Page:Hugo - Œuvres complètes, Impr. nat., Roman, tome V.djvu/259

Le texte de cette page a été corrigé et est conforme au fac-similé.

LIVRE ONZIÈME.

L’ATOME FRATERNISE AVEC L’OURAGAN.





I

quelques éclaircissements sur les origines de la poésie de gavroche. influence d’un académicien sur cette poésie.
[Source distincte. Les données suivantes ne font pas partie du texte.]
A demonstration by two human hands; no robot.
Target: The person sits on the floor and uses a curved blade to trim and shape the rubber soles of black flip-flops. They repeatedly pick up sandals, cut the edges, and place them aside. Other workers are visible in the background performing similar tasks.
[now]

À l’instant où l’insurrection, surgissant du choc du peuple et de la troupe devant l’Arsenal, détermina un mouvement d’avant en arrière dans la multitude qui suivait le corbillard et qui, de toute la longueur des boulevards, pesait, pour ainsi dire, sur la tête du convoi, ce fut un effrayant reflux. La cohue s’ébranla, les rangs se rompirent, tous coururent, partirent, s’échappèrent, les uns avec les cris de l’attaque, les autres avec la pâleur de la fuite. Le grand fleuve qui couvrait les boulevards se divisa en un clin d’œil, déborda à droite et à gauche et se répandit en torrents dans deux cents rues à la fois avec le ruissellement d’une écluse lâchée. En ce moment un enfant déguenillé qui descendait par la rue Ménilmontant, tenant à la main une branche de faux-ébénier en fleurs qu’il venait de cueillir sur les hauteurs de Belleville, avisa dans la devanture de boutique d’une marchande de bric-à-brac un vieux pistolet d’arçon. Il jeta sa branche fleurie sur le pavé, et cria :

— Mère chose, je vous emprunte votre machin.

Et il se sauva avec le pistolet.

Deux minutes après, un flot de bourgeois épouvantés qui s’enfuyait par la rue Amelot et la rue Basse, rencontra l’enfant qui brandissait son pistolet et qui chantait :

La nuit on ne voit rien,
Le jour on voit très bien,
D’un écrit apocryphe
Le bourgeois s’ébouriffe,
Pratiquez la vertu,
Tutu chapeau pointu !

C’était le petit Gavroche qui s’en allait en guerre.